Nei giorni scorsi, la Procura distrettuale di Messina ha richiesto al GIP del locale Tribunale, la convalida del sequestro preventivo d’urgenza di un ambulatorio medico abusivo attivato all’interno di una farmacia, situata nella zona nord della città metropolitana di Messina, a seguito di controlli esperiti da personale Nucleo Antisofisticazioni e Sanità (NAS) dei Carabinieri di Catania. Il GIP ha emesso in conformità la convalida e il contestuale decreto di sequestro preventivo.
Dall’ispezione è emerso che un locale, formalmente registrato nelle planimetrie ufficiali come semplice “disimpegno”, era stato trasformato in un ambulatorio medico stabile. All’interno venivano somministrate terapie complesse – tra cui farmaci antitumorali, trattamenti ormonali e cure per diabete e obesità – senza alcuna autorizzazione sanitaria e, soprattutto, senza la presenza di medici o infermieri, uniche figure abilitate a tali pratiche.
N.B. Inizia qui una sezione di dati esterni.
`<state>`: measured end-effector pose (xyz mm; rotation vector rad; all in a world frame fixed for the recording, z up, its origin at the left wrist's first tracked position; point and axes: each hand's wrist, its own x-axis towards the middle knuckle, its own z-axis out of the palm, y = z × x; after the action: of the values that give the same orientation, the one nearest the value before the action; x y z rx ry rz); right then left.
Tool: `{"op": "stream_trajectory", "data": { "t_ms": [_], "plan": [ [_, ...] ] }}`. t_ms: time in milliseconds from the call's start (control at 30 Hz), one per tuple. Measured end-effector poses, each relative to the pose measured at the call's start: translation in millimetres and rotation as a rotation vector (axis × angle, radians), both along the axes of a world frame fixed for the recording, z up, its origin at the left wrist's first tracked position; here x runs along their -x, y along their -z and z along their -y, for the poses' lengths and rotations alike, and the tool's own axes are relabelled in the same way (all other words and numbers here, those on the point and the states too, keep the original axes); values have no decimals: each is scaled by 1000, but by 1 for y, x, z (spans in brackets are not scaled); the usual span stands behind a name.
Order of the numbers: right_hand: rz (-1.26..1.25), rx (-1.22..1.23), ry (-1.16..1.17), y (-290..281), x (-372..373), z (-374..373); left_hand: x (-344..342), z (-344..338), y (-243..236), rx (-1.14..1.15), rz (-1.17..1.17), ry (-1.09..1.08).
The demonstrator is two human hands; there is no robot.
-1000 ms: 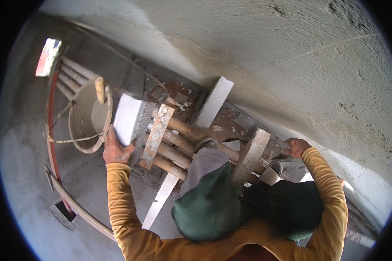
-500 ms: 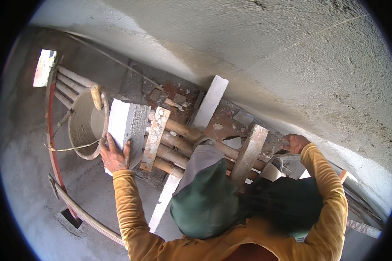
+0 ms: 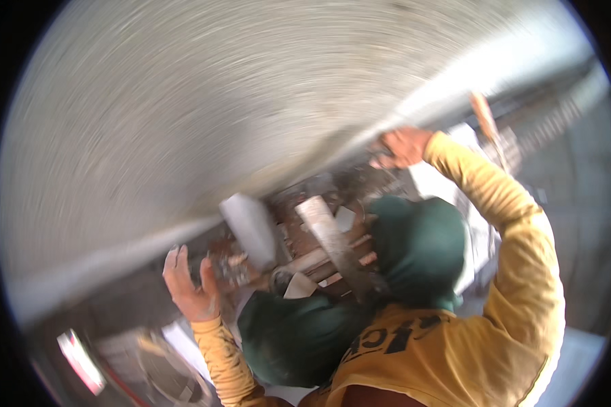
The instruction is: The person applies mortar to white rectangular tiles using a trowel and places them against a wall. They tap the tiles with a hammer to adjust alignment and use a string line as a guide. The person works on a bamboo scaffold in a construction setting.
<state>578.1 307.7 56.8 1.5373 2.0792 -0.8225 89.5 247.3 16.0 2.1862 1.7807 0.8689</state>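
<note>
My left hand is raised at the left with fingers spread, holding nothing. Below it, partly behind my sleeve, lies the white block, near the blurred mortar bucket. My right hand is by the foot of the rough cement wall, fingers curled inward. Motion blur hides whether it holds anything. My knees, in dark green trousers, are bent below my hands.
Between my hands, a white plank and a worn wooden plank cross bamboo poles. Rubble and a light broken piece lie beyond. An orange-brown stick-like piece stands out at the right.
My view has swung toward the right, blurring the wall. My left hand has let go of the white block and moved away from it. My right hand stays near the wall's foot.
</note>
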Motion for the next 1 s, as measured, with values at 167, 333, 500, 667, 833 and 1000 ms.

Nel corso dell’operazione, sono stati rinvenuti numerose confezioni di medicinali ad alto costo già utilizzate, prova della frequente attività clinica svolta nei locali non a norma. Per i fatti riscontrati, sono stati iscritti nel registro degli indagati per i reati 348 (Esercizio abusivo di una professione) e 378 (Favoreggiamento personale) c.p. il direttore tecnico della farmacia e uno dei legali rappresentanti della società di gestione.
“Quanto sopra, ai fini del corretto esercizio del diritto di cronaca, costituzionalmente garantito, nonché tenuto conto dell’interesse pubblico ad una chiara esposizione dei fatti, sia pure nel doveroso riserbo di ulteriori elementi in ragione della attuale fase delle indagini preliminari. Con la precisazione che il procedimento è, allo stato, nella fase delle indagini preliminari, nella quale i soggetti indagati sono da presumersi innocenti fino alla sentenza irrevocabile, che ne accerti le responsabilità e con la precisazione che il eventuale giudizio, che si svolgerà in contraddittorio con le parti e le difese davanti al giudice terzo ed imparziale, potrà concludersi anche con la prova dell’assenza di ogni forma di responsabilità in capo ai medesimi indagati”.
Si dispone altresì la pubblicazione sul sito Web della Procura del presente comunicato.